_Problem_: From the records below, copy out exactly the lines from the one containing "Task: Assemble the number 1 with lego" to the one containing "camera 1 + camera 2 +", both included. Add nothing else.

[Start of section]

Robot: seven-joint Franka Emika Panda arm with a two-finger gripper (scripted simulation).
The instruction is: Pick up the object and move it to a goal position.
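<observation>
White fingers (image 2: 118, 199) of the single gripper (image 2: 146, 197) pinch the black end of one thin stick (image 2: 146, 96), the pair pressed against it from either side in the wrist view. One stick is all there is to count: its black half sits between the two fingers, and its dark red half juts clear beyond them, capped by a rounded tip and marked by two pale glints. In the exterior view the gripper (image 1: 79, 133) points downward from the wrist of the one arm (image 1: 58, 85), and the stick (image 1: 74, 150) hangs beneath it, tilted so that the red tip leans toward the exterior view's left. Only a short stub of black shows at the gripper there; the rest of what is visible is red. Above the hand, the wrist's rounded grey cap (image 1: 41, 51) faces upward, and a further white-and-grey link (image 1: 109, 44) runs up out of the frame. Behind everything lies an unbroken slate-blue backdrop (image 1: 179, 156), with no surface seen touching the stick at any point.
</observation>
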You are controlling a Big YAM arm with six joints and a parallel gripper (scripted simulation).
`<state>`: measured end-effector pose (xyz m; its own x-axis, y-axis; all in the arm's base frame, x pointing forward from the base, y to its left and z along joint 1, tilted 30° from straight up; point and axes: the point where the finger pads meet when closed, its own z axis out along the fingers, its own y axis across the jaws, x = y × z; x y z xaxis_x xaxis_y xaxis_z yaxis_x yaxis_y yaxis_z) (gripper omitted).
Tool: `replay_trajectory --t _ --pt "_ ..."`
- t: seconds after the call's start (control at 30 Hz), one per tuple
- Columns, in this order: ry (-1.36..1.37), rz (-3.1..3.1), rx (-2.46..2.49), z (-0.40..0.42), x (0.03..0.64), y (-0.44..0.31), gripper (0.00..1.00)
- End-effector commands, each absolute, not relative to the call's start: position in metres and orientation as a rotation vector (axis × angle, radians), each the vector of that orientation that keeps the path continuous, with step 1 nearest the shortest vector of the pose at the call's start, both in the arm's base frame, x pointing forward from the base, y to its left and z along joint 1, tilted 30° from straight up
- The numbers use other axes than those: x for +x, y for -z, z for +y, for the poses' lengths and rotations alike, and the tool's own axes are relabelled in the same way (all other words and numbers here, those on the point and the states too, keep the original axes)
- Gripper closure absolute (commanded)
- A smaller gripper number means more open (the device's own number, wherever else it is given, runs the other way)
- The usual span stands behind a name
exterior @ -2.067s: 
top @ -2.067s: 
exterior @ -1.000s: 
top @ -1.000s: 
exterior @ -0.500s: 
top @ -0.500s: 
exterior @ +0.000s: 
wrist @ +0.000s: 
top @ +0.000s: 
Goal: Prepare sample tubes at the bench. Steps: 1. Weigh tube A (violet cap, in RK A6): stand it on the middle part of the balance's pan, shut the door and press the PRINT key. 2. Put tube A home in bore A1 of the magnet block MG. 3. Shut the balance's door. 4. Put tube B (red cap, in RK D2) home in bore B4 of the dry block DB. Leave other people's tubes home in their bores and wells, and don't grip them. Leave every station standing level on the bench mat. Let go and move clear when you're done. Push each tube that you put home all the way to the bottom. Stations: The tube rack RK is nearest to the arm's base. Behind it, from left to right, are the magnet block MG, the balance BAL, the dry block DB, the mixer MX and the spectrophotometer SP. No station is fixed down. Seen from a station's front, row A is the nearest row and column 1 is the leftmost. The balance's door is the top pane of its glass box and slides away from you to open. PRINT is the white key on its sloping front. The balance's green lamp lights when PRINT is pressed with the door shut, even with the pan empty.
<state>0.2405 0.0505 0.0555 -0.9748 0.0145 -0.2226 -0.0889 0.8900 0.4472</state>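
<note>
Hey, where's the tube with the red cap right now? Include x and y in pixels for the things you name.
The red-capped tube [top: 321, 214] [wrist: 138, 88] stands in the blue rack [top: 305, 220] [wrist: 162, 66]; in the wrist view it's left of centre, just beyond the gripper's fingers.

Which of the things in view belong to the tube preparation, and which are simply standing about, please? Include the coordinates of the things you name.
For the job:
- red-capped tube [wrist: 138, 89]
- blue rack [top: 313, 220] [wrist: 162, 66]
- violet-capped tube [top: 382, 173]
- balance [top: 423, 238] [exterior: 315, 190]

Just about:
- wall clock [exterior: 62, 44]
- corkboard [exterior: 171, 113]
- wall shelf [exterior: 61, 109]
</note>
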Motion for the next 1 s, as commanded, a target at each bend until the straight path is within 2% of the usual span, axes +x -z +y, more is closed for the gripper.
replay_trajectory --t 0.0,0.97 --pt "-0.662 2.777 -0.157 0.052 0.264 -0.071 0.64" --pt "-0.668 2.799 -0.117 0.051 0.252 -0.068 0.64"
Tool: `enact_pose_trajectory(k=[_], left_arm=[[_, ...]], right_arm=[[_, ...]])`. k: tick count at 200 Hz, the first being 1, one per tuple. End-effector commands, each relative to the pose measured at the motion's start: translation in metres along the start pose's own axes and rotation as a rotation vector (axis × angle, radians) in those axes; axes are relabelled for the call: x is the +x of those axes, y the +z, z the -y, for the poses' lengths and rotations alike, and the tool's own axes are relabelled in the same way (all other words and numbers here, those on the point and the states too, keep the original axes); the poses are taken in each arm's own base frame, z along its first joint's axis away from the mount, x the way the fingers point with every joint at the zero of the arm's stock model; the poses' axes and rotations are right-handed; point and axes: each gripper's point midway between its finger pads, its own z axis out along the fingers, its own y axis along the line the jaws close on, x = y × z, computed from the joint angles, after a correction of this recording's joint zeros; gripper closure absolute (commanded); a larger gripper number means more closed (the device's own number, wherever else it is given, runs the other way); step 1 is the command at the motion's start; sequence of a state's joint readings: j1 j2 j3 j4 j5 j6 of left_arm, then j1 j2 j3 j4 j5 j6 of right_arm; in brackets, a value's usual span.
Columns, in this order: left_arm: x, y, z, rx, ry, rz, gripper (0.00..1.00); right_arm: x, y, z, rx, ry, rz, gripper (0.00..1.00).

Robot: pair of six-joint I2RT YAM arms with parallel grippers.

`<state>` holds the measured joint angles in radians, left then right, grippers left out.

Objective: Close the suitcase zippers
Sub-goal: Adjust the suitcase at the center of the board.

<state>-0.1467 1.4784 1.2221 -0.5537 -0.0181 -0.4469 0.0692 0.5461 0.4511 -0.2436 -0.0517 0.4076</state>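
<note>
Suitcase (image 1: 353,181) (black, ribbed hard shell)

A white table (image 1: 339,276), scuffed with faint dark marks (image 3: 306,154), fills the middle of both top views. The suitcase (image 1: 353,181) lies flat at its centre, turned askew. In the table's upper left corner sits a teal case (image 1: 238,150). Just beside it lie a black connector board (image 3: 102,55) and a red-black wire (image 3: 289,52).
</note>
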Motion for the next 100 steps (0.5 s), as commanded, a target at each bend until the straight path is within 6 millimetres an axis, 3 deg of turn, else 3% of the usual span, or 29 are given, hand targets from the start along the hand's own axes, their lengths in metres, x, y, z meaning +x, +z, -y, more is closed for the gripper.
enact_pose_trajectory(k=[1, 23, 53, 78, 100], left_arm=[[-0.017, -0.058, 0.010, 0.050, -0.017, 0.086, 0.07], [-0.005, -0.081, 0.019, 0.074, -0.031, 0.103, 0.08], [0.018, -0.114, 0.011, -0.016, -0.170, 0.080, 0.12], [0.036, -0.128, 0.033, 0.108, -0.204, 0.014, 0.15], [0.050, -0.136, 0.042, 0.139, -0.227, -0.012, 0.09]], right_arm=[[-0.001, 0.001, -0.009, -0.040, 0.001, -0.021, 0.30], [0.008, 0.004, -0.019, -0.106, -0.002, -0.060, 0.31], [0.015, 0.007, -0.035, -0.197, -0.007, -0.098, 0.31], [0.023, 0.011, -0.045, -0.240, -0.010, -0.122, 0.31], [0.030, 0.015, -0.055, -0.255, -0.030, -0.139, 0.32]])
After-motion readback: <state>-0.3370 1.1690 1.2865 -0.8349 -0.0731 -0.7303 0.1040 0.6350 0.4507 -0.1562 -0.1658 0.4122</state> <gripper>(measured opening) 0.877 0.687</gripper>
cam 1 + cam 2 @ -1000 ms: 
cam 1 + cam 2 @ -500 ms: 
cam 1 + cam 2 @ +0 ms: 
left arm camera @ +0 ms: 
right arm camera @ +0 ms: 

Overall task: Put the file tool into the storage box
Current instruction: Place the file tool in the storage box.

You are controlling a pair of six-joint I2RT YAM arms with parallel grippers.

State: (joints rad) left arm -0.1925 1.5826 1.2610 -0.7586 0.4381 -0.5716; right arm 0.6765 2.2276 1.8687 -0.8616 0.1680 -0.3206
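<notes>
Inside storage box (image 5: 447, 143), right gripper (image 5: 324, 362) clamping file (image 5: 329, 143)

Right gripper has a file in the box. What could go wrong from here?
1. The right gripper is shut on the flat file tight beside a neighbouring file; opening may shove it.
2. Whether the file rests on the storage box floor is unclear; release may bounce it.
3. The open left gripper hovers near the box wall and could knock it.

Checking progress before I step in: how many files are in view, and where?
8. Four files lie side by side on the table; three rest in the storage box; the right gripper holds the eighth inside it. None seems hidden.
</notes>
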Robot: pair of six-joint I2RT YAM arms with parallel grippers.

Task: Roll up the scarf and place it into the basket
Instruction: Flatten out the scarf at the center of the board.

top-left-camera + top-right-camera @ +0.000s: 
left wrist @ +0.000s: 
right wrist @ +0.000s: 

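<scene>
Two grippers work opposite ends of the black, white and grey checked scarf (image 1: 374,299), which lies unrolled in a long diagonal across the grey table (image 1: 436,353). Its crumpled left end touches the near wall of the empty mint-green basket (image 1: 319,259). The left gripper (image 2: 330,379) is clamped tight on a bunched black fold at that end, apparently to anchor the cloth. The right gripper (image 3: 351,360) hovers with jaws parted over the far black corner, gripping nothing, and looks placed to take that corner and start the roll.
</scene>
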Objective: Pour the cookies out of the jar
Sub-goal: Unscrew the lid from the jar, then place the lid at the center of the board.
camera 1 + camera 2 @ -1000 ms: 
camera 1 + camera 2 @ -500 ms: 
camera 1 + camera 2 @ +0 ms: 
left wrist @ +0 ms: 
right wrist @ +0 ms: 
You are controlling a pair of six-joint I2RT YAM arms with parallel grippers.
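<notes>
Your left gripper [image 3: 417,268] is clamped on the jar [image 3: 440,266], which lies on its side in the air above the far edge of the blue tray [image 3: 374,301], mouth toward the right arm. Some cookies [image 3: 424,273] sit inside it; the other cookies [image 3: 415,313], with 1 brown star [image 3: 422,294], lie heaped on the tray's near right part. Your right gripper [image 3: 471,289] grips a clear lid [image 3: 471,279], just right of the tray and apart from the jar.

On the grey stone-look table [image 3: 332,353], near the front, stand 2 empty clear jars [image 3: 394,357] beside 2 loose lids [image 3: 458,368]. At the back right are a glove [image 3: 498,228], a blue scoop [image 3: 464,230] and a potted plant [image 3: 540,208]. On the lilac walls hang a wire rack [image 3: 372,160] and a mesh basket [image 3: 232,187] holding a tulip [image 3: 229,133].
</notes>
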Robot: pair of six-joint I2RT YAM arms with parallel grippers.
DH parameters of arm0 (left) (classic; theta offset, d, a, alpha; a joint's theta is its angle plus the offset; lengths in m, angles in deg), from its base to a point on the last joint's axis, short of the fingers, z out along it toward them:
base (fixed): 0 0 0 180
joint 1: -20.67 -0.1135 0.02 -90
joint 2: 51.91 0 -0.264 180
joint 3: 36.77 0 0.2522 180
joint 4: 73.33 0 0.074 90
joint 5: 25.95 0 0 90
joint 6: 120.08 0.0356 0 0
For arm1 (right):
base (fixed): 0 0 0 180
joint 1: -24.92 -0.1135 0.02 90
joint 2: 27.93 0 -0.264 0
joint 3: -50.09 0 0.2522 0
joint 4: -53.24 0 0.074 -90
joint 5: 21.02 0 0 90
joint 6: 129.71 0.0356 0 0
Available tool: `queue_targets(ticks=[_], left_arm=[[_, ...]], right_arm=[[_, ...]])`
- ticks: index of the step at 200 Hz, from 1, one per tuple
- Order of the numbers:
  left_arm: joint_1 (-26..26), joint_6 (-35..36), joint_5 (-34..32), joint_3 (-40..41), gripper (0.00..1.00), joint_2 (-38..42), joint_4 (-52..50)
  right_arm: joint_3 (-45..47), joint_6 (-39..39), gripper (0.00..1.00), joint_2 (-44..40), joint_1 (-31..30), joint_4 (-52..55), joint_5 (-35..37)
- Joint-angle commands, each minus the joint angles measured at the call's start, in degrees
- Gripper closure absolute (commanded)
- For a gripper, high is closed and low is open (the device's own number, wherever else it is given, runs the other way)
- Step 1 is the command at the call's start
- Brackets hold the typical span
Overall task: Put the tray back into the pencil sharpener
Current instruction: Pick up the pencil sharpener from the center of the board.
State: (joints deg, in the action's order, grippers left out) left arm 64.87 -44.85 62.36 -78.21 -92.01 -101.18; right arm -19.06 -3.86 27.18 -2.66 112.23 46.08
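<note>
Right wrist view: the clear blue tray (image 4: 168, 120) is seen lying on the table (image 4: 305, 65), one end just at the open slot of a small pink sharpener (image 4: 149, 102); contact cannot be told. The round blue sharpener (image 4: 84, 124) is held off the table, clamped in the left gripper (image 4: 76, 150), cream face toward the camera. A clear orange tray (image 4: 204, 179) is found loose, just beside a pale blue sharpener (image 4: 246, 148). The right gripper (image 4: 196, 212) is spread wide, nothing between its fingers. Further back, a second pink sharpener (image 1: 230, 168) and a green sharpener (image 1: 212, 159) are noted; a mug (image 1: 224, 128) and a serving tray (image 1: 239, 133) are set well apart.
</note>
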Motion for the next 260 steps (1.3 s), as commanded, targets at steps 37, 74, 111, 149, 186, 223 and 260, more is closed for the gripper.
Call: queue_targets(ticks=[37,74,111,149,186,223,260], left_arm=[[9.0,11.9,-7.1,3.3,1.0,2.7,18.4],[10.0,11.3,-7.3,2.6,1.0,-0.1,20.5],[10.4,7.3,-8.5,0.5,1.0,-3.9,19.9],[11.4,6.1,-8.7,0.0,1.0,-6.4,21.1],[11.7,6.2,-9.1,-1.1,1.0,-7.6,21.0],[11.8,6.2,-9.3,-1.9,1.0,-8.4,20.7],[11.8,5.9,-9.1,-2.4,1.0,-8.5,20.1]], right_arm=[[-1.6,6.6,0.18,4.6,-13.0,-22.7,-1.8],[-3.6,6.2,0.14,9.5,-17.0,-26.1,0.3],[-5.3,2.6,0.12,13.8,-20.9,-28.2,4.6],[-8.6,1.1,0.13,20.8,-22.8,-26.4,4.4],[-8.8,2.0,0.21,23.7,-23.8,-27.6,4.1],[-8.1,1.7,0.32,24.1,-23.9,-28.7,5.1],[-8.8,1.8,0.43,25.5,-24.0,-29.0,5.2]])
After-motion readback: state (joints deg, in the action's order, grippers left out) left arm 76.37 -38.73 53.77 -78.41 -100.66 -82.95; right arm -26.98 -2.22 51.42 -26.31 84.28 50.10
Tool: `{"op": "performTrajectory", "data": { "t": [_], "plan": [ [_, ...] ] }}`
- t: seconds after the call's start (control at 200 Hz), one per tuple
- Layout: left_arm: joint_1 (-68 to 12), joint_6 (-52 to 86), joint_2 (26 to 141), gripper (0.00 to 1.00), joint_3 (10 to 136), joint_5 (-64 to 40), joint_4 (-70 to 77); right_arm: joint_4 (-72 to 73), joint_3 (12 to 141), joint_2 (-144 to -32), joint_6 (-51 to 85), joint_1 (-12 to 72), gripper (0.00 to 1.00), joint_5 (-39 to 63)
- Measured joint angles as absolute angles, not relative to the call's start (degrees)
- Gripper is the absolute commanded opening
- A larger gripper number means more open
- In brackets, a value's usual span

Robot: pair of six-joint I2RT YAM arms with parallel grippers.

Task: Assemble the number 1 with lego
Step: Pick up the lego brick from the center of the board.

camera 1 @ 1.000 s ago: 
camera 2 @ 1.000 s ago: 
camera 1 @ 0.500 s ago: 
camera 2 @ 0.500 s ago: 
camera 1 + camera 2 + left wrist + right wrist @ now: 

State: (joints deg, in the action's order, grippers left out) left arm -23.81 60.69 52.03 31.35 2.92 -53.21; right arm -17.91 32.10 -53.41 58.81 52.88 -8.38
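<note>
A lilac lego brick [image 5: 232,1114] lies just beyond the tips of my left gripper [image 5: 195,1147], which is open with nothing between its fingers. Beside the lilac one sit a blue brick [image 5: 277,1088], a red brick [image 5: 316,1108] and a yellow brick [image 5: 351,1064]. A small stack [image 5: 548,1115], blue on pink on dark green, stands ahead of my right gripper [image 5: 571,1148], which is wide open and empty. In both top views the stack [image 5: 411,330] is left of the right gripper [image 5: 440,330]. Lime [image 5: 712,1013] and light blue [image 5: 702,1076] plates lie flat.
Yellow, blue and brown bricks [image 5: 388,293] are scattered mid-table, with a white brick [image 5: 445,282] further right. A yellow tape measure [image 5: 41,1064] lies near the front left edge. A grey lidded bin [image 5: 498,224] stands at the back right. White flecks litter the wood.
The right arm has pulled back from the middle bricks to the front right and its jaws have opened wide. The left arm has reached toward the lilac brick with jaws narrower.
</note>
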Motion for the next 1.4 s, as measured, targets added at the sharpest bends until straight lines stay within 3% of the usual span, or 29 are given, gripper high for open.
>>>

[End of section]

_Task result_:
Task: Assemble the number 1 with lego
Step: Pick up the lego brick from the center of the board.

camera 1 @ 1.000 s ago: 
camera 2 @ 1.000 s ago: 
camera 1 @ 0.500 s ago: 
camera 2 @ 0.500 s ago: 
camera 1 + camera 2 + left wrist + right wrist @ now: 

Work on this exercise is complete, and nothing remains.